The Mountain of the Lord
Abraham's Greatest Test — and God's Greatest Promise
Genesis 22:1–19After everything God had done — the long wait, the impossible birth, the joy of watching Isaac grow up — God tested Abraham in a way that made no sense.
"Take your son, your only son Isaac, whom you love, and go to the land of Moriah. Offer him there as a burnt offering on one of the mountains I will show you."
Abraham rose early in the morning. He saddled his donkey, took two servants and his son Isaac, and cut wood for the offering. Then he set out.
For three days they walked. On the third day, Abraham saw the mountain in the distance. He told the servants to stay with the donkey. "The boy and I will go up there to worship, and then we will come back to you."
We will come back. Abraham said we.
He believed — somehow — that God would provide. Hebrews 11 tells us Abraham reasoned that God could even raise Isaac from the dead. He trusted that the God who gave him Isaac would not simply take him away without a plan.
Isaac carried the wood on his back as they climbed the mountain together.
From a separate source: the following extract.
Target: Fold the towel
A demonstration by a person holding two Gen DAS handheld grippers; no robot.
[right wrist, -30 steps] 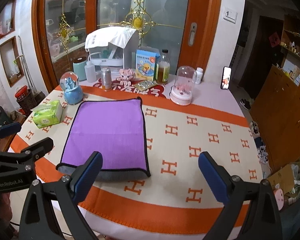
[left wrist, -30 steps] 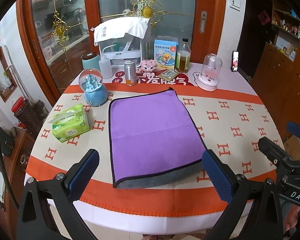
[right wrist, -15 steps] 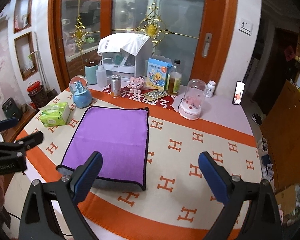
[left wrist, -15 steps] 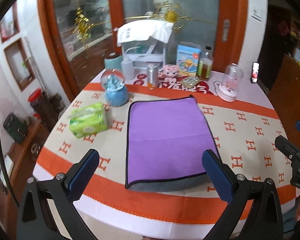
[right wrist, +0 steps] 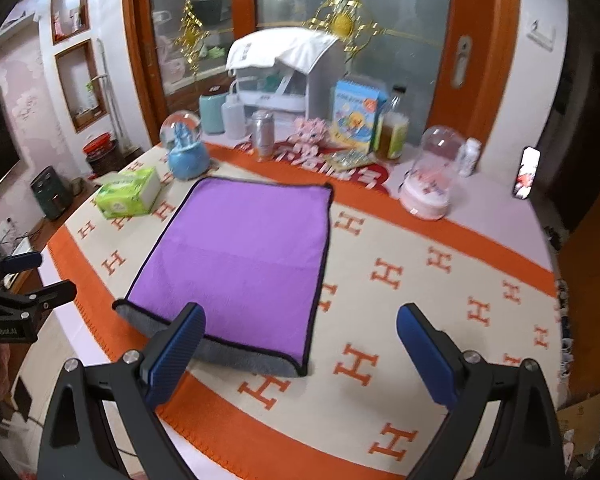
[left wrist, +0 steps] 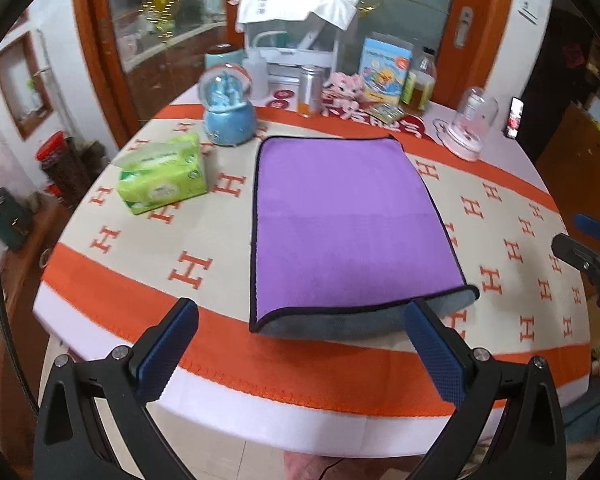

Then Isaac said, "Father, I see the fire and the wood, but where is the lamb for the burnt offering?"
Abraham said, "God himself will provide the lamb for the burnt offering, my son."
They arrived at the place God had chosen. Abraham built an altar. He arranged the wood. Then he bound his son and laid him on the altar.
He raised the knife.
"Abraham! Abraham!" The angel of the LORD called out from heaven. "Do not lay a hand on the boy. Do not do anything to him. Now I know that you fear God, because you have not withheld from me your son, your only son."
Abraham looked up. Caught in a nearby thicket by its horns was a ram.
He took the ram and offered it as a burnt offering in place of his son.
And Abraham called the place "The LORD Will Provide." For on that mountain it would be said: On the mountain of the LORD it will be provided.
The angel spoke again: because Abraham had not withheld his only son, God swore — swore by himself, the greatest possible oath — that he would bless all nations through Abraham's offspring.
The test was over. Father and son walked down the mountain together.
Christ in This Story
This story is the clearest Old Testament picture of the cross. God the Father sends his only Son, whom he loves, to a mountain to die. The wood is laid on Isaac's back just as the cross was laid on Jesus's back. Isaac asks, "Where is the lamb?" — and the entire Old Testament answers that question: the Lamb of God who takes away the sin of the world is coming. The ram dies in Isaac's place, just as Jesus died in our place. And crucially — on the same mountain, outside Jerusalem, God did not stop the knife. His own Son was not spared (Romans 8:32). What Abraham was willing to do, God actually did — for us.
Historical Context
Mount Moriah is identified with the same location where Solomon later built the temple in Jerusalem (2 Chronicles 3:1) — the very mountain where, a thousand years after Abraham, sacrifices would be offered daily. God did not choose this location by accident. The place where the ram died in Isaac's place became the place where Israel's whole sacrificial system was centered, and ultimately where Jesus was crucified just outside the city walls.
The phrase "your only son, whom you love" in Genesis 22:2 is the first time the word "love" appears in the Bible — in the context of a father being asked to sacrifice his son. The Hebrew is achav — deeply felt, tender love.
✦ This story also appears in the Quran
For parents: This biblical account has a parallel in the Quran (Islam's holy book), but the two versions differ in important ways. The Quran retells many Old and New Testament stories — sometimes similarly, sometimes with significant changes in detail, meaning, or theology.
This is a great opportunity to help your children know the biblical account well, so they can recognize differences if they ever encounter them. The Bible is our authoritative source; where the Quran diverges, we hold to what God's Word says.
Let's Pray
God, thank you for not sparing your own Son, but giving him up for all of us. Help us to love you the way Abraham did — trusting you even when we don't understand, because we know you are good and you will provide. Amen.